* Your task
Look for the string "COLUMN" in the material below. Copy every line where you find it.

* Material provided
----
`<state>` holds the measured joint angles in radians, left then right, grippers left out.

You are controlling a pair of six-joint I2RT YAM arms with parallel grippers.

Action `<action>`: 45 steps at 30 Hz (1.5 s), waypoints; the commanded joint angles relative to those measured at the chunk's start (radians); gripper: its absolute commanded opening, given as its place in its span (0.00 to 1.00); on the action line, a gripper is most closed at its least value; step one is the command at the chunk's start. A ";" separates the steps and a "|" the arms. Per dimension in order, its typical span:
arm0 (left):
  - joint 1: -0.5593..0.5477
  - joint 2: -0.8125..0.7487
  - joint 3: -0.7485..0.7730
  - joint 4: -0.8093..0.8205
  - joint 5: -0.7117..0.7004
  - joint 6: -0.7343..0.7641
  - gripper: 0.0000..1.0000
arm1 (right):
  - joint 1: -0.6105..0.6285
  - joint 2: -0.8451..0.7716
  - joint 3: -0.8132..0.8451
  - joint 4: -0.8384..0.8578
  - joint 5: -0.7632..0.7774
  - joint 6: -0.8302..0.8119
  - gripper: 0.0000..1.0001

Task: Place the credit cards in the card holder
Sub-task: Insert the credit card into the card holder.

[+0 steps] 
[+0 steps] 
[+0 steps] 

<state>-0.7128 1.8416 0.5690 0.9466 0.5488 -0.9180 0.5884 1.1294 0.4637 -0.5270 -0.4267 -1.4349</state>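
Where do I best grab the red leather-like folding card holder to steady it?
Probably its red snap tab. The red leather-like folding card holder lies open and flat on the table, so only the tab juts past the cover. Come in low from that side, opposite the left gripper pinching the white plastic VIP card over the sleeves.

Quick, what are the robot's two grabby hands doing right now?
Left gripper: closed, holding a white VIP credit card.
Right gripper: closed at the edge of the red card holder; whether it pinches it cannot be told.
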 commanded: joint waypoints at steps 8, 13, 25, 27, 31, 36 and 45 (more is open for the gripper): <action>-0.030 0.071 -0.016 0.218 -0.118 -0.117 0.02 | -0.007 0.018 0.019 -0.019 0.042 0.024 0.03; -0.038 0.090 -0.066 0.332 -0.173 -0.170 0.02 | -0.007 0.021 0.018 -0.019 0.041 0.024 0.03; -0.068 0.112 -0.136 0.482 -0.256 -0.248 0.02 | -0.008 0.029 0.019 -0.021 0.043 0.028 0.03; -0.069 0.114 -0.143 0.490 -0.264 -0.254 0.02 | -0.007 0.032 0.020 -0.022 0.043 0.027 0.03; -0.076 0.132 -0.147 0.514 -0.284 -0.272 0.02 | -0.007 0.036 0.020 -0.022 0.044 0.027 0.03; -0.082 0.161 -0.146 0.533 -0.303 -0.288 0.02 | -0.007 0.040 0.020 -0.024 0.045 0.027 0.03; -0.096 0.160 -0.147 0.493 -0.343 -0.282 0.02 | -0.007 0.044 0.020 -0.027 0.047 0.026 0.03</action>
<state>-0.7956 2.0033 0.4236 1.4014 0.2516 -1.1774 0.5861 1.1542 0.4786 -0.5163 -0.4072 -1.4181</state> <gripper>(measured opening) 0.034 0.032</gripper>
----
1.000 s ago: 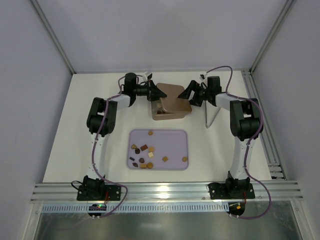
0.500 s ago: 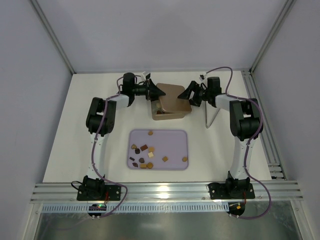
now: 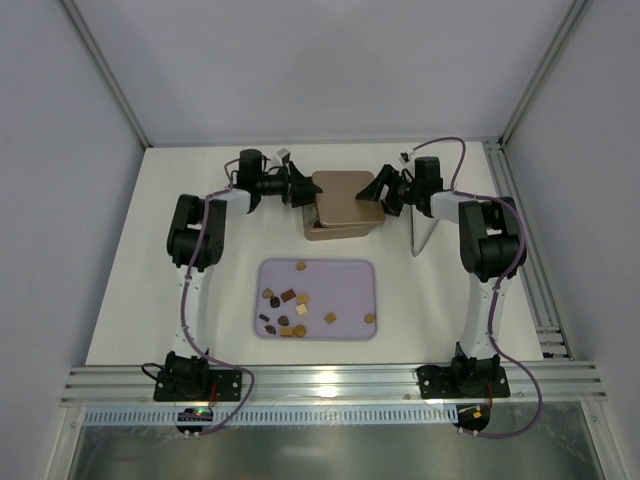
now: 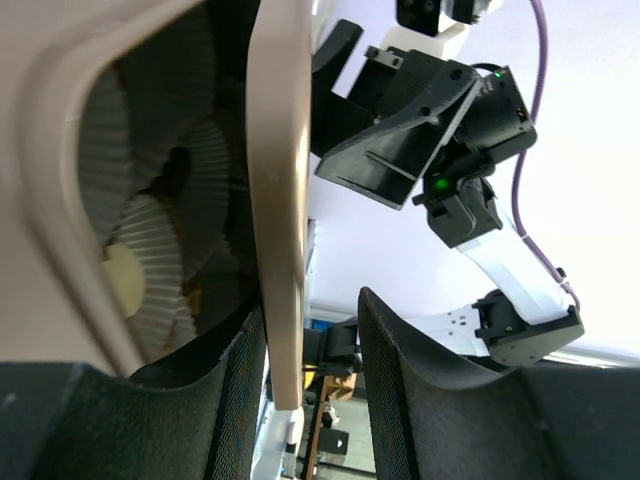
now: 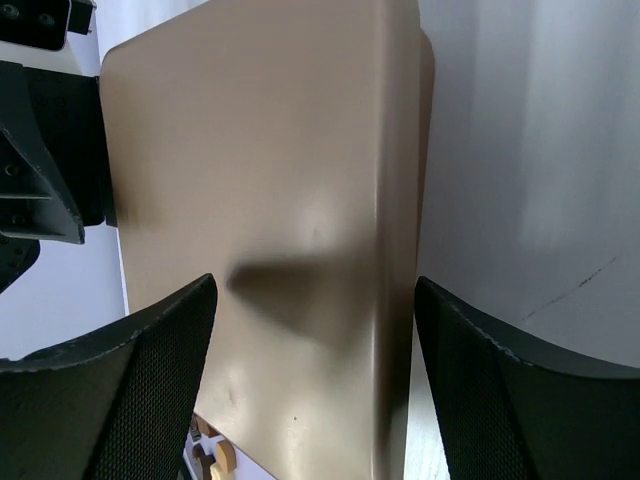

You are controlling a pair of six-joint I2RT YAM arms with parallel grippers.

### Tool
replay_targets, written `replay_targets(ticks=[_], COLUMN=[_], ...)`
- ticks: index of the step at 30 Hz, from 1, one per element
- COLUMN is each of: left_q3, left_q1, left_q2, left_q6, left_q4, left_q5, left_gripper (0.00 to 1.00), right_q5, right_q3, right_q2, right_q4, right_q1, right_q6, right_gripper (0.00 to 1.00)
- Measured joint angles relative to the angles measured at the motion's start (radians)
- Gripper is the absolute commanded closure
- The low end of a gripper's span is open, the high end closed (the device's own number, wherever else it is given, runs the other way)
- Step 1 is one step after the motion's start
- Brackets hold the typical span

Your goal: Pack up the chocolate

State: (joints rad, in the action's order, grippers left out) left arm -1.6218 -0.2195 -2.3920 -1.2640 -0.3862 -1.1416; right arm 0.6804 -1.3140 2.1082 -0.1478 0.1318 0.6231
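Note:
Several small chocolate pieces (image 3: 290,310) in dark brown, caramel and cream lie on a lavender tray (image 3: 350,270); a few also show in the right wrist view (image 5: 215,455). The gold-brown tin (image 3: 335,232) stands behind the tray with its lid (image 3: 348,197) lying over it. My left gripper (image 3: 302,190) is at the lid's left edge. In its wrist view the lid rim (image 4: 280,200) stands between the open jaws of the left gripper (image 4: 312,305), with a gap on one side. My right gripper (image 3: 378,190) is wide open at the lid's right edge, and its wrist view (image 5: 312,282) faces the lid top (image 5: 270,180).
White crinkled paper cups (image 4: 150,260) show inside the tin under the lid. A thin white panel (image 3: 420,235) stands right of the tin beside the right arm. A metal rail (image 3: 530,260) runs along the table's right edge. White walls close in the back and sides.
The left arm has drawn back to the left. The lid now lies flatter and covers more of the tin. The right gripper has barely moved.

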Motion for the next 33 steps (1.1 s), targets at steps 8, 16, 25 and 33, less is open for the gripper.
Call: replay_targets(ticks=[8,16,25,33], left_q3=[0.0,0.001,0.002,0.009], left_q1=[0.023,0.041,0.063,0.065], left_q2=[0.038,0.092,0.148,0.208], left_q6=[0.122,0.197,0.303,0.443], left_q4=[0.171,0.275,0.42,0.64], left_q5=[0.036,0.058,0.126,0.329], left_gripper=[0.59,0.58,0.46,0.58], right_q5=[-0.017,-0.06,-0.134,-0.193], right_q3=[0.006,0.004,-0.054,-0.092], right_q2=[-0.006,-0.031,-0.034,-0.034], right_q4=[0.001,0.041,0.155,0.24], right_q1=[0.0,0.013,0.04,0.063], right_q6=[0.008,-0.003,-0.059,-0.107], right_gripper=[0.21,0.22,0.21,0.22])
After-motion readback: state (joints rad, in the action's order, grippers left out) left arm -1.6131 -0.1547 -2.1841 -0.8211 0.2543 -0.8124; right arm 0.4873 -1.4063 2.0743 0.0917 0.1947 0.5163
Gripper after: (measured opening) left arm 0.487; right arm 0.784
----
* Task answer
replay_targets, written `replay_targets(ticks=[_], COLUMN=[_], ...)`
- COLUMN is each of: left_q3, left_q1, left_q2, left_q6, left_q4, left_q5, left_gripper (0.00 to 1.00), right_q5, right_q3, right_q2, right_q4, right_q1, right_q6, right_gripper (0.00 to 1.00)

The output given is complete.